YOUR OBJECTIVE ->
Apart from the pictures, everything in the lines below must be printed exactly.

******************************

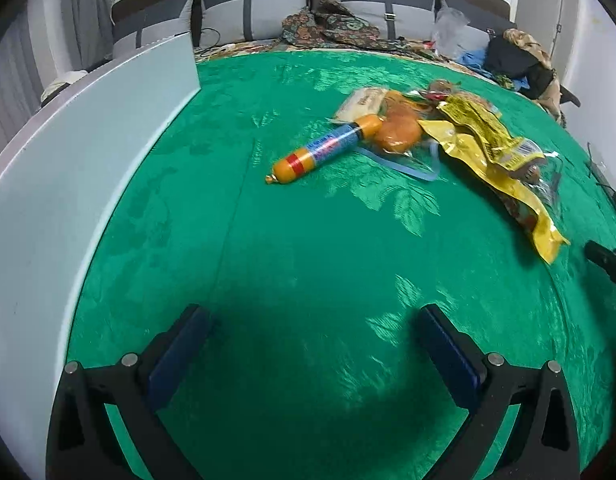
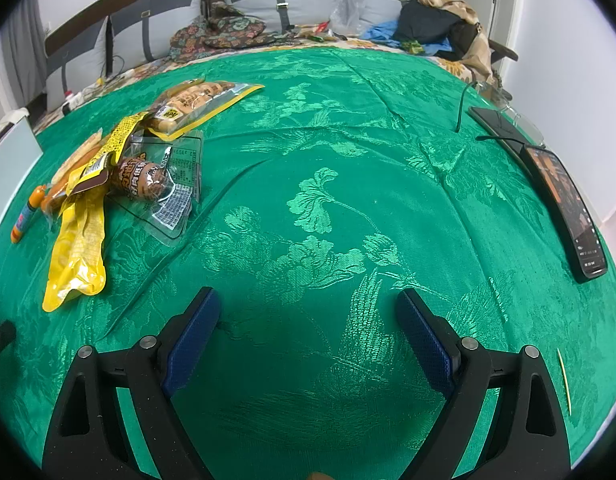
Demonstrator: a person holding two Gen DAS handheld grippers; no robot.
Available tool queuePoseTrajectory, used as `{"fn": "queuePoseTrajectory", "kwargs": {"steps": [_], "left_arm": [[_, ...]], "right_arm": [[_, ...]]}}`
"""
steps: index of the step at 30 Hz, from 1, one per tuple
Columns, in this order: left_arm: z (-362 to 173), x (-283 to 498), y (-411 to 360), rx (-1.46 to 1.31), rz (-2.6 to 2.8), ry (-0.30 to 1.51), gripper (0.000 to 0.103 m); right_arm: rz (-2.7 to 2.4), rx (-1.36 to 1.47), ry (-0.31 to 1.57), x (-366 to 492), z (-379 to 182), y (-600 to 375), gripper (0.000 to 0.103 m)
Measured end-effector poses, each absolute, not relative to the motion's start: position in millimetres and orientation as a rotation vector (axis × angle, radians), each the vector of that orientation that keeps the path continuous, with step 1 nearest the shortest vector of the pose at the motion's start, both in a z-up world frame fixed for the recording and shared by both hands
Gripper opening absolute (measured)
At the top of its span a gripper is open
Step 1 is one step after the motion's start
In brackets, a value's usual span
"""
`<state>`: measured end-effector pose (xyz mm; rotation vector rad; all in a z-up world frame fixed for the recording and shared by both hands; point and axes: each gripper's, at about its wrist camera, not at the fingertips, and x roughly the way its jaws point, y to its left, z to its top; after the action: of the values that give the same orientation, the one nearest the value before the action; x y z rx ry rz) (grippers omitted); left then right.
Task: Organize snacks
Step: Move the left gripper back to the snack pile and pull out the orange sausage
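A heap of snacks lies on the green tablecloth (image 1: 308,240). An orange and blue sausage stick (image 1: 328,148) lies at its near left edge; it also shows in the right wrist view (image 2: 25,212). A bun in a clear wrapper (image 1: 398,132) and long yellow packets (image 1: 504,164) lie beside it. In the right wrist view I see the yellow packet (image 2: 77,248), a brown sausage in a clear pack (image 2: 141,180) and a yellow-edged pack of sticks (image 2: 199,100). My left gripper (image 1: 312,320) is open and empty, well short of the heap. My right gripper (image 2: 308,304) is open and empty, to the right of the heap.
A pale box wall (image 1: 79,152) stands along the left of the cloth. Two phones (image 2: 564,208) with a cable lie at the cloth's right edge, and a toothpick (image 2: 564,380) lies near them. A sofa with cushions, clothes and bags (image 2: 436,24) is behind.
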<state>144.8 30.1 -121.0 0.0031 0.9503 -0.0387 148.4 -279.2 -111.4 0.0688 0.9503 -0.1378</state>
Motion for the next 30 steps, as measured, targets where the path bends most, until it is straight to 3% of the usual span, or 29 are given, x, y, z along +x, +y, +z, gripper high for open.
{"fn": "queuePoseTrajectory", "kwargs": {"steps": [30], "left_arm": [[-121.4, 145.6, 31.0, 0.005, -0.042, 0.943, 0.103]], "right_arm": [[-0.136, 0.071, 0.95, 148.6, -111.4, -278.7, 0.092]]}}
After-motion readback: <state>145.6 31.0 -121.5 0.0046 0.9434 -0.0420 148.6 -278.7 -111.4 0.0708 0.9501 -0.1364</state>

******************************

RESPONSE BELOW ->
Demonstrator: a person holding two Gen DAS handheld grippers; no robot.
Available tool queuePoseTrajectory, used as `{"fn": "queuePoseTrajectory", "kwargs": {"steps": [_], "left_arm": [[_, ...]], "right_arm": [[_, ...]]}}`
"""
steps: index of the step at 30 Hz, from 1, one per tuple
Columns, in this order: left_arm: z (-362 to 173), x (-283 to 498), y (-411 to 360), rx (-1.46 to 1.31), rz (-2.6 to 2.8), ry (-0.30 to 1.51), gripper (0.000 to 0.103 m); right_arm: rz (-2.7 to 2.4), rx (-1.36 to 1.47), ry (-0.31 to 1.57), x (-366 to 492), z (-379 to 182), y (-600 to 375), gripper (0.000 to 0.103 m)
Measured end-effector poses, each absolute, not relative to the motion's start: position in millimetres and orientation as a rotation vector (axis × angle, radians), each the vector of that orientation that keeps the path continuous, with step 1 nearest the shortest vector of the pose at the motion's start, both in a z-up world frame fixed for the recording and shared by both hands
Gripper opening absolute (measured)
At the top of its span a gripper is open
Step 1 is one step after the motion's start
In brackets, a value's usual span
"""
`<state>`: measured end-effector pose (xyz mm; rotation vector rad; all in a z-up world frame fixed for the recording and shared by both hands; point and axes: each gripper's, at about its wrist camera, not at the fingertips, and x roughly the way its jaws point, y to its left, z to its top; after the action: of the values that give the same orientation, the one nearest the value before the action; x y z rx ry rz) (grippers omitted); left then right.
Task: Organize snacks
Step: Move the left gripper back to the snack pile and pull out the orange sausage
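A heap of snacks lies on the green tablecloth (image 1: 308,240). An orange and blue sausage stick (image 1: 328,148) lies at its near left edge; it also shows in the right wrist view (image 2: 25,212). A bun in a clear wrapper (image 1: 398,132) and long yellow packets (image 1: 504,164) lie beside it. In the right wrist view I see the yellow packet (image 2: 77,248), a brown sausage in a clear pack (image 2: 141,180) and a yellow-edged pack of sticks (image 2: 199,100). My left gripper (image 1: 312,320) is open and empty, well short of the heap. My right gripper (image 2: 308,304) is open and empty, to the right of the heap.
A pale box wall (image 1: 79,152) stands along the left of the cloth. Two phones (image 2: 564,208) with a cable lie at the cloth's right edge, and a toothpick (image 2: 564,380) lies near them. A sofa with cushions, clothes and bags (image 2: 436,24) is behind.
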<state>144.8 30.1 -121.0 0.0031 0.9503 -0.0387 148.4 -279.2 -111.4 0.0688 0.9503 -0.1378</state>
Motion for the next 30 steps, as measured, targets where the path bends most, until it is straight to 3% of the usual span, or 29 are given, x, y, z along +x, +y, +z, gripper high for open.
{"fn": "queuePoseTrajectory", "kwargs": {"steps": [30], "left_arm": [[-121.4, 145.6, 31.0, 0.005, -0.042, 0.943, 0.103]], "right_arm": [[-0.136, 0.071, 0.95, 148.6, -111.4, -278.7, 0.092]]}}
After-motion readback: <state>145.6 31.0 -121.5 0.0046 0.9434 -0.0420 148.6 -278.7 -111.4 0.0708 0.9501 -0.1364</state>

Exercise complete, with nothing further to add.